## Exercise goal
A word-for-word restatement of the listing is the only acceptable answer.

## Data shown
————————

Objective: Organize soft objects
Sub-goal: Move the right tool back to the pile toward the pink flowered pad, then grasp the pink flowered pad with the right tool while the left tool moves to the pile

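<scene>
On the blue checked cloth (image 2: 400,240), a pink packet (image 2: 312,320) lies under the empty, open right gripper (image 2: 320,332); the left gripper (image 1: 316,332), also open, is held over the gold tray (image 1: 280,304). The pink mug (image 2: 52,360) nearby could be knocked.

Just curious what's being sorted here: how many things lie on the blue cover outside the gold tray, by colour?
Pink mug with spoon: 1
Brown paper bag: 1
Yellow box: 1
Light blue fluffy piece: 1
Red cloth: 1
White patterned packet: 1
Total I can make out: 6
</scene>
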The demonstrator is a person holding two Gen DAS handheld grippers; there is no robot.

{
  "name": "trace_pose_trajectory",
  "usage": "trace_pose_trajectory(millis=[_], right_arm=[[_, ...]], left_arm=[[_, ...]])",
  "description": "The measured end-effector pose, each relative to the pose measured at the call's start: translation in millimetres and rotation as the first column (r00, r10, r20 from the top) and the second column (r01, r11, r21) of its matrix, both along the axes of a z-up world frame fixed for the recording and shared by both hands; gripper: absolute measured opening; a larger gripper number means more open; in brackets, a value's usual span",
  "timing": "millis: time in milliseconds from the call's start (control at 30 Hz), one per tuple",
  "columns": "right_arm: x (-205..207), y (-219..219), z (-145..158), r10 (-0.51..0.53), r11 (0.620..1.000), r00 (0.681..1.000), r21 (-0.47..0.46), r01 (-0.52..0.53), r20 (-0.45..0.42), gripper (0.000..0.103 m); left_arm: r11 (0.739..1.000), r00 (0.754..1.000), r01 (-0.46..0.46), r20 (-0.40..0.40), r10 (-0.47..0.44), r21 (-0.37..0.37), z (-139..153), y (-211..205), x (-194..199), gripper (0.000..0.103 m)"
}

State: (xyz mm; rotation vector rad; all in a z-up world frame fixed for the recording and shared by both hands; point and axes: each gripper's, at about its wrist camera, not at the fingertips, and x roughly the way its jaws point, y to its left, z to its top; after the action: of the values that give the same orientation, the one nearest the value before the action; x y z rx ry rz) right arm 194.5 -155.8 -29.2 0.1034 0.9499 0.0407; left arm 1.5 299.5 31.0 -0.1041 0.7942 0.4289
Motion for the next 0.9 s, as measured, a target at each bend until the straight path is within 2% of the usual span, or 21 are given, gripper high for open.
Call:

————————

## Expected answer
Objective: Organize soft objects
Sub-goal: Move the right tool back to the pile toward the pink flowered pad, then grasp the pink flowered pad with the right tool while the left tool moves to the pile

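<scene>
On the blue checked cloth (image 2: 400,240), a pink packet (image 2: 312,320) lies under the empty, open right gripper (image 2: 320,332); the left gripper (image 1: 316,332), also open, is held over the gold tray (image 1: 280,304). The pink mug (image 2: 52,360) nearby could be knocked.

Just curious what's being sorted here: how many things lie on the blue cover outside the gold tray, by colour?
Pink mug with spoon: 1
Brown paper bag: 1
Yellow box: 1
Light blue fluffy piece: 1
Red cloth: 1
White patterned packet: 1
Total I can make out: 6
</scene>
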The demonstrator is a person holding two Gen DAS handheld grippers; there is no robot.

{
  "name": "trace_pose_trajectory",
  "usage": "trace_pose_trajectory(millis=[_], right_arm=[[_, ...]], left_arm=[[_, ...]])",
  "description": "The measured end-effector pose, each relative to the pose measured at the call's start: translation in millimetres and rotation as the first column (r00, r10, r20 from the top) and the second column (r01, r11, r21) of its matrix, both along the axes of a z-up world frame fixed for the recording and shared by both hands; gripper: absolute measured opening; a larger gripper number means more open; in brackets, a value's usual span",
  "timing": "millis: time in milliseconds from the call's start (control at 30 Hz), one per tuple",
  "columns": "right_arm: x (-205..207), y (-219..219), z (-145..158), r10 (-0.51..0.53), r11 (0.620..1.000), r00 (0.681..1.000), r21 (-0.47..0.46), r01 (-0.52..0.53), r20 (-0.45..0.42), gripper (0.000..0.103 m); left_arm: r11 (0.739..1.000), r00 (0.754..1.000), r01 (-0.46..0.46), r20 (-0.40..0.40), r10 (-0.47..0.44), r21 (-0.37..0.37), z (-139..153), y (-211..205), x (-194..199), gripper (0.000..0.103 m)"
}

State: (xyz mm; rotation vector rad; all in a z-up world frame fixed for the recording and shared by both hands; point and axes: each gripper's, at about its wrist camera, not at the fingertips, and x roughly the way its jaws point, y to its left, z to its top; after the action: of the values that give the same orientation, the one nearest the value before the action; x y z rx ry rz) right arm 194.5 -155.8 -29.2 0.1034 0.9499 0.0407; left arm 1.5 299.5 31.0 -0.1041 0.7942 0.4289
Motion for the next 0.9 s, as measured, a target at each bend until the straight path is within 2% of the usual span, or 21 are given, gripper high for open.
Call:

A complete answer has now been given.